2019年11月5日18:30
野村総合研究所(NRI)、NRIセキュアテクノロジーズ、およびジェーシービー(JCB)の3社は、『デジタルアイデンティティ ~自己主権型/分散型アイデンティティ~』と題したレポートを共同で発行し、2019年11月5日に公開した。
デジタルの領域で利活用されるアイデンティティ情報は、「デジタルアイデンティティ」と呼ばれ、その情報に基づいてサービス提供者が利用者一人ひとりを識別することで、利用者の属性に応じた最適なサービスを提供することが可能になる。国内においても、5年後、10年後に向けてあるべきデジタルアイデンティティの姿を描くことが求められているが、すでに欧米において議論が本格化している、「自己主権型アイデンティティ」や「分散型アイデンティティ」の考え方が、今後のデータ利活用の制度設計やサービスデザインの際に重要になると考えられるとしている。
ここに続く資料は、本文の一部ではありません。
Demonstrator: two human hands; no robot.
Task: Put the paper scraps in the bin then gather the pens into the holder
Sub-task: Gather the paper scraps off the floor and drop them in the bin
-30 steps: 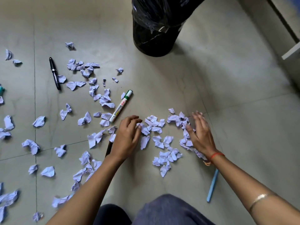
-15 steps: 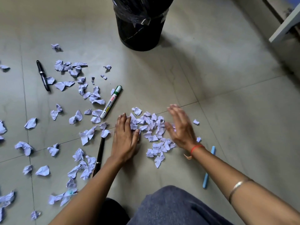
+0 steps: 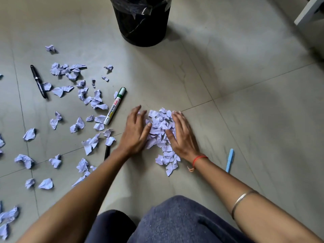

これらは、ブロックチェーンと分散型台帳の技術から発展した考え方であり、従来のアイデンティティ管理がいわゆる「GAFA」等の巨大IT企業や特定の組織によって実施されるのに対して、管理主体が「個人」である点で異なる。例えば、現在日本において構想されている様々なプラットフォームサービス(内閣府が進めている、スーパーシティ構想における「都市OS」機能等)の検討において、個人データを含むアイデンティティ情報は、限られた者に独占されることなく、セキュリティや個人情報保護の観点から、適切に扱うことが前提となっている。第三者ではなく個人による管理を前提とする「自己主権型アイデンティティ」「分散型アイデンティティ」は、これらの実現における重要な役割を担う可能性を秘めているとした。
同レポートでは、「自己主権型アイデンティティ」「分散型アイデンティティ」に着目し、これらを活用した海外の先進的な取組みを紹介するとともに、日本でのデジタルアイデンティティに関わる議論の本格化に向けて、提言を行っている。